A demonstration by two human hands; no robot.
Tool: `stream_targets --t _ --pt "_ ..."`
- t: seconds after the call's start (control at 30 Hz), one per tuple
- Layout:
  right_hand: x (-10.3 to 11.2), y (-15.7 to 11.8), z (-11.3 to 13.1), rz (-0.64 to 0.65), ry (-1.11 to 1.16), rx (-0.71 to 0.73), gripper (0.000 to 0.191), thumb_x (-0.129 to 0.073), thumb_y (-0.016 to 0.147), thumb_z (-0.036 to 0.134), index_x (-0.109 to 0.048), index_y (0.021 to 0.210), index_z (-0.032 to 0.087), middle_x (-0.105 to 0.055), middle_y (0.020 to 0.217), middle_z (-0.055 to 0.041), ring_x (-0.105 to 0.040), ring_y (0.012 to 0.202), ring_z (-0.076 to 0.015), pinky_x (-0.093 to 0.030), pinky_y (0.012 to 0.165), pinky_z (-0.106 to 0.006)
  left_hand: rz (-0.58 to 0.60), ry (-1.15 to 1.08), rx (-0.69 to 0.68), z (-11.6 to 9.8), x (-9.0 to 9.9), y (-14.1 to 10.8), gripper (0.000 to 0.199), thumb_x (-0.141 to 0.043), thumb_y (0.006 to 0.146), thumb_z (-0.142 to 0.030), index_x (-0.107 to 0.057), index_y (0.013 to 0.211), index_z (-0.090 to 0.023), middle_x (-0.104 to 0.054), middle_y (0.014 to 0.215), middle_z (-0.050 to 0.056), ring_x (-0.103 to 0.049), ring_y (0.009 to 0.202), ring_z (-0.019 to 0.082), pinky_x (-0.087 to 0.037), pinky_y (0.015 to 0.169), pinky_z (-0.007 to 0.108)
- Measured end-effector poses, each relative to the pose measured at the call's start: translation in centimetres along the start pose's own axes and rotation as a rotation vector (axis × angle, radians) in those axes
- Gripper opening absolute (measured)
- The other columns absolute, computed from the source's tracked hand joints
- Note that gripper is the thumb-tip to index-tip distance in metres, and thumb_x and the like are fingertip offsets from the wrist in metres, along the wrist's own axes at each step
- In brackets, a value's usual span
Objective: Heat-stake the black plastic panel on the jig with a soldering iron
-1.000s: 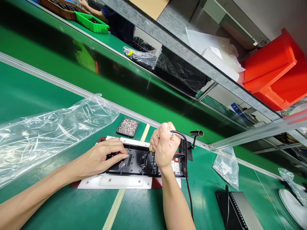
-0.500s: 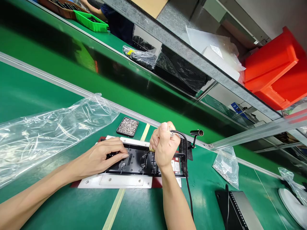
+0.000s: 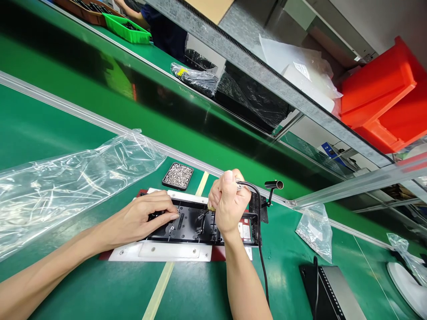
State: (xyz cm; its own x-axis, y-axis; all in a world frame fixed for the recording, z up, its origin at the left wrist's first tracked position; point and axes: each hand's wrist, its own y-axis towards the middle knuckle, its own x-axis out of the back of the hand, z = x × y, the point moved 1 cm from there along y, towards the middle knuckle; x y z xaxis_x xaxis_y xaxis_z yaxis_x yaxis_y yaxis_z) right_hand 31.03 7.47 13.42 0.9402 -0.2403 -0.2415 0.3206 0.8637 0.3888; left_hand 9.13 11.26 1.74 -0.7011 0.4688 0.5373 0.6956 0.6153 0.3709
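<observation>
A black plastic housing [image 3: 187,226] lies in a white and dark red fixture [image 3: 160,252] on the green table. My right hand [image 3: 229,200] is wrapped round a corded tool [image 3: 211,207], whose thin tip points down and left into the housing; most of its body is hidden by the fingers. My left hand [image 3: 151,215] rests over the housing's left part, fingers bent and drawn together near its surface; what they hold, if anything, is hidden. Behind the fixture sits a small black tray [image 3: 178,176] full of small metal parts.
Clear plastic film [image 3: 83,182] covers the table at left. A metal tube holder [image 3: 273,185], a plastic bag [image 3: 315,233] and a black and grey device [image 3: 333,293] are at right. A metal shelf with a red bin [image 3: 376,98] hangs above; a person's arm [image 3: 131,13] shows at the far side.
</observation>
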Motion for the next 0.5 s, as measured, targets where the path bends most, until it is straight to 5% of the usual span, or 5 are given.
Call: stream_targets --t 0.5 --pt "0.12 -0.02 -0.2 -0.003 0.024 0.001 0.067 -0.08 0.108 0.074 -0.039 0.078 0.03 -0.038 0.052 0.0123 -0.031 0.039 -0.0064 -0.032 0.033 -0.019 0.006 -0.001 0.006 0.02 -0.03 -0.03 0.034 -0.061 0.128 -0.043 -0.083 0.108 -0.026 -0.079 0.103 -0.001 -0.069 0.094 0.019 -0.048 0.094 0.034"
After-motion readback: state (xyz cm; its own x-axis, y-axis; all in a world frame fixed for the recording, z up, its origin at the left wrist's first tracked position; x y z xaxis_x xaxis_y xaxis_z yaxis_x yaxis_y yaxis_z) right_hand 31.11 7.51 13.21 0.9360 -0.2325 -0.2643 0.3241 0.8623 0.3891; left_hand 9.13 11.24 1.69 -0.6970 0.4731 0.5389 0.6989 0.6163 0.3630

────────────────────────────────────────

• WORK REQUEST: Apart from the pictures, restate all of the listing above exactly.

• FINISHED TASK:
A demonstration by two human hands; no robot.
Tool: `stream_targets --t _ --pt "_ ..."`
- t: seconds after the call's start (control at 30 Hz), one per tuple
- Layout:
  right_hand: x (-10.3 to 11.2), y (-15.7 to 11.8), z (-11.3 to 13.1), rz (-0.64 to 0.65), ry (-1.11 to 1.16), rx (-0.71 to 0.73), gripper (0.000 to 0.191), thumb_x (-0.129 to 0.073), thumb_y (-0.016 to 0.147), thumb_z (-0.036 to 0.134), index_x (-0.109 to 0.048), index_y (0.021 to 0.210), index_z (-0.032 to 0.087), middle_x (-0.105 to 0.055), middle_y (0.020 to 0.217), middle_z (-0.055 to 0.041), ring_x (-0.105 to 0.040), ring_y (0.012 to 0.202), ring_z (-0.076 to 0.015), pinky_x (-0.093 to 0.030), pinky_y (0.012 to 0.165), pinky_z (-0.106 to 0.006)
  left_hand: rz (-0.58 to 0.60), ry (-1.15 to 1.08), rx (-0.69 to 0.68), z (-11.6 to 9.8), x (-9.0 to 9.9), y (-14.1 to 10.8), gripper (0.000 to 0.199), thumb_x (-0.141 to 0.043), thumb_y (0.006 to 0.146), thumb_z (-0.142 to 0.030), index_x (-0.107 to 0.057), index_y (0.013 to 0.211), index_z (-0.090 to 0.023), middle_x (-0.104 to 0.054), middle_y (0.014 to 0.215), middle_z (-0.050 to 0.056), ring_x (-0.103 to 0.049), ring_y (0.009 to 0.202), ring_z (-0.019 to 0.082), pinky_x (-0.087 to 0.037), pinky_y (0.015 to 0.169), pinky_z (-0.007 to 0.108)
- Measured end-effector poses, each relative to the pose measured at the call's start: translation in centimetres along the start pose's own axes and rotation as a rotation vector (axis × angle, radians) in those axes
- Gripper opening absolute (measured)
- The other columns absolute, computed from the source's tracked hand joints
- Note that gripper is the thumb-tip to index-tip distance in metres, and thumb_x and the like are fingertip offsets from the wrist in metres, along the wrist's own axes at each step
- In brackets, a value's usual span
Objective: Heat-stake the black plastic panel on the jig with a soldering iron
-1.000s: 
-0.500s: 
+0.000s: 
State: (xyz cm; its own x-axis, y-axis; all in a world frame fixed for the recording, z up, its origin at the left wrist's first tracked position; point and axes: each hand's wrist, its own y-axis towards the middle knuckle, its own x-axis out of the back of the hand, z = x × y, the point moved 1 cm from there along y, towards the middle knuckle; x y z xaxis_x xaxis_y xaxis_z yaxis_x yaxis_y yaxis_z) right_hand 31.03 7.47 13.42 0.9402 -0.2403 -0.2415 0.3206 0.8637 0.3888; left_hand 9.13 11.26 1.74 -0.7011 0.4688 0.5373 0.6956 0.6153 0.3709
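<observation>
A black plastic housing [image 3: 187,226] lies in a white and dark red fixture [image 3: 160,252] on the green table. My right hand [image 3: 229,200] is wrapped round a corded tool [image 3: 211,207], whose thin tip points down and left into the housing; most of its body is hidden by the fingers. My left hand [image 3: 151,215] rests over the housing's left part, fingers bent and drawn together near its surface; what they hold, if anything, is hidden. Behind the fixture sits a small black tray [image 3: 178,176] full of small metal parts.
Clear plastic film [image 3: 83,182] covers the table at left. A metal tube holder [image 3: 273,185], a plastic bag [image 3: 315,233] and a black and grey device [image 3: 333,293] are at right. A metal shelf with a red bin [image 3: 376,98] hangs above; a person's arm [image 3: 131,13] shows at the far side.
</observation>
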Motion for the next 0.5 s, as measured, targets where the path bends most, until it is straight to 5% of the usual span, or 5 are given.
Call: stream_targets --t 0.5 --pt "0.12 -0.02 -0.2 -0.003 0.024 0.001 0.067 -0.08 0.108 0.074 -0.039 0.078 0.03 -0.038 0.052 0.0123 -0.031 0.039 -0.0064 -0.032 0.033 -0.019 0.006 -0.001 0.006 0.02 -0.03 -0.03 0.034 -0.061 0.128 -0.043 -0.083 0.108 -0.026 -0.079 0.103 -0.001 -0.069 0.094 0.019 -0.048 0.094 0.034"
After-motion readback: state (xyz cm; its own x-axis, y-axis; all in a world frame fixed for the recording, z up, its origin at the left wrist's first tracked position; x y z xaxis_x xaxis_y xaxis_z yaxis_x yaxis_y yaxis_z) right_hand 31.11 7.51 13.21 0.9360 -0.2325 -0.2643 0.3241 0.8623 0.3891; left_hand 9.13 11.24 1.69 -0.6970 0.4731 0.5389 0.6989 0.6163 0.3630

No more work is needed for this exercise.